食品添加セレンの有用性・安全性と新規評価法に関する研究(令和 8年度)
Efficacy and Safety of Food-Added Selenium and Development of Novel Evaluation Methods

予算区分
消費者庁
研究課題コード
2627KZ001
開始/終了年度
2026~2027年
キーワード(日本語)
セレン
キーワード(英語)
selenium

課題代表者

岩井 美幸

  • 環境リスク・健康領域
    曝露動態研究室
  • 主任研究員
  • 博士(医学)
  • 薬学,医学,生化学

研究概要

微量元素のセレンは適正摂取域が狭く、欠乏および過剰のいずれも健康障害を引き起こす。セレンは無機型と有機型に大別され、いずれも生体内で生命利用可能なセレン形態 (Bioavailable Selenium; BA-Se) に代謝変換された後に、生命維持に必須の抗酸化タンパク質(グルタチオンペルオキシダーゼ等)の活性中心 (セレノシステイン残基) に利用される。一方、申請者らは食事由来セレンがセレノプロテインP(SeP)へ変換され長期貯蔵されること、さらにSeP過剰が糖尿病リスクを増加させることを報告してきた(Ichikawa et al., 2025;Misu et al., 2017)。これは、セレンを「欠乏リスクのみの栄養素」とみなす従来観の再考を促すものである。本研究ではこのバイオセンサー技術を確立し、「総量では説明できないセレンの有用性とリスク」を、セレン欠乏+形態別セレン源・食事添加モデルの細胞および動物を用いて、?生体利用性、?蓄積・代謝、?毒性寄与の観点から統合的に評価することを目的とする。

研究の性格

  • 主たるもの:基礎科学研究
  • 従たるもの:行政支援調査・研究

全体計画

本研究では、セレン欠乏食を背景として、無機セレンおよび有機セレンを添加した飼料をマウスに摂餌させ、骨格筋、肝臓等の臓器中BA-Seを、前年度に確立したバイオセンサーを用いて測定する。
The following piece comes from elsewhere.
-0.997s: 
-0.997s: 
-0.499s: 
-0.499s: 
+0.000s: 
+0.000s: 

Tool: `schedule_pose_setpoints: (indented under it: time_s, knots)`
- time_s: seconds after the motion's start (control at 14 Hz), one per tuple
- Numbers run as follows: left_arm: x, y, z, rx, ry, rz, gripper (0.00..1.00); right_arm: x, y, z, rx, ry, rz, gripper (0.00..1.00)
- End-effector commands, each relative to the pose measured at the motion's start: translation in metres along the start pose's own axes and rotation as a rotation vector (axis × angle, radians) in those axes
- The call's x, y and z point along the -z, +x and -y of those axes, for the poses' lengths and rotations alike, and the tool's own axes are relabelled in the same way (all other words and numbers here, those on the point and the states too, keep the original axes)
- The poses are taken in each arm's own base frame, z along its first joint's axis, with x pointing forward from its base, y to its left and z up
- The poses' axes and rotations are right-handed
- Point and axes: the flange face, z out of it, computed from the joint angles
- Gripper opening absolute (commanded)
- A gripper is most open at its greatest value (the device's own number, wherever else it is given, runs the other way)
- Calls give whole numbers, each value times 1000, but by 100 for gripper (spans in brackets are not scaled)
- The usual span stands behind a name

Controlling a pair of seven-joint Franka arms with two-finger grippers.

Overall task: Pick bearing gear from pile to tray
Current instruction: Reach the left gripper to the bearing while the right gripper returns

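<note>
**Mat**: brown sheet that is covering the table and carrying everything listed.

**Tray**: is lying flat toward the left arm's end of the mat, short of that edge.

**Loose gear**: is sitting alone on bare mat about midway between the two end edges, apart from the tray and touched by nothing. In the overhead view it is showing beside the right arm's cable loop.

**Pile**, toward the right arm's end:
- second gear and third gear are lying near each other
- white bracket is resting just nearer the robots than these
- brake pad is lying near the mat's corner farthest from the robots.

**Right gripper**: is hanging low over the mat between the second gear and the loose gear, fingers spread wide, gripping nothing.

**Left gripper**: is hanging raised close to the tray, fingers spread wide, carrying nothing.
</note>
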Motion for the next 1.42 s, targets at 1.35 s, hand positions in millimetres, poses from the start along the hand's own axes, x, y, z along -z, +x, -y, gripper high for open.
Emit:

併せて、各臓器におけるグルタチオンペルオキシダーゼ発現回復との相関を解析し、バイオセンサー測定値の妥当性を検証するとともに、化学形態別のBA-Se生成効率を評価する。
さらに、申請者らが見出している糖尿病モデルマウスにおけるセレン代謝亢進とインスリン分泌抑制現象に着目し、同モデルにセレン欠乏食を導入した上で、健康リスク濃度域までセレン摂取量を段階的に増加させる。これにより、どの化学形態のセレンが、どの濃度において糖代謝悪化作用を示すかを明らかにし、BA-Seレベルとの関連を定量的に解析する。

今年度の研究概要

本年度は、ICPMSによる総セレンの分析、無機セレンおよび有機セレンなど各種化学形態別セレン分析法の構築を分担する。